TRY IT: As the answer, set down the lines below from the one containing "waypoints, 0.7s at" through the one containing "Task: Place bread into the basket", exactly and inclusively, and no others.

RAW DATA:
━━━━━━━━━━━━━━━━

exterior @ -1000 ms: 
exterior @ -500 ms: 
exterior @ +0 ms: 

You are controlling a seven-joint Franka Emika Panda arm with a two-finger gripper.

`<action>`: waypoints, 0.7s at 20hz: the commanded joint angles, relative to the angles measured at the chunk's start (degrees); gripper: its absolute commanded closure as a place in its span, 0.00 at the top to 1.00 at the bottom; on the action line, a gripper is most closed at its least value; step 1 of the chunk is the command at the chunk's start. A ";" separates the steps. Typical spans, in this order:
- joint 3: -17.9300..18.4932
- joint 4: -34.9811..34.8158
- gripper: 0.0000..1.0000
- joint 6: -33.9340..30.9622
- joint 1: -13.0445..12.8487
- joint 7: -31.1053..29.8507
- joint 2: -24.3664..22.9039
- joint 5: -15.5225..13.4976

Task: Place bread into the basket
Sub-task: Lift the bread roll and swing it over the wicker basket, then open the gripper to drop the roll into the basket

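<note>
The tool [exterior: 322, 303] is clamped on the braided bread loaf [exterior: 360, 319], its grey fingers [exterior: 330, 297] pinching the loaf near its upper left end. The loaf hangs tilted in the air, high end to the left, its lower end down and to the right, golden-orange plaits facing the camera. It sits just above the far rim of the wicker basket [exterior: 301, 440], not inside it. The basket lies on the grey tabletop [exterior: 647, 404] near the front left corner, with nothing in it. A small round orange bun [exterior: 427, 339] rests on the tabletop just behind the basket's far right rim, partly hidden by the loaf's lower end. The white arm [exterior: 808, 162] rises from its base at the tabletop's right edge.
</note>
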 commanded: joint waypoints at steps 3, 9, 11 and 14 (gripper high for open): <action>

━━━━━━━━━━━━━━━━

EXERCISE RESPONSE:
`<action>`: waypoints, 0.7s at 20hz: the commanded joint angles, relative to the angles measured at the chunk's start (degrees); gripper: its absolute commanded closure as a place in its span, 0.00 at the top to 1.00 at the bottom; on the action line, a gripper is most closed at its least value; step 1 of the chunk is the command at the chunk's start. A ";" separates the steps. Typical spans, in this order:
- joint 3: -17.9300..18.4932
- joint 4: -34.9811..34.8158
- gripper: 0.0000..1.0000
- joint 6: -33.9340..30.9622
- joint 1: -13.0445..12.8487
- joint 7: -31.1053..29.8507
- joint 2: -24.3664..22.9039
- joint 5: -15.5225..13.4976

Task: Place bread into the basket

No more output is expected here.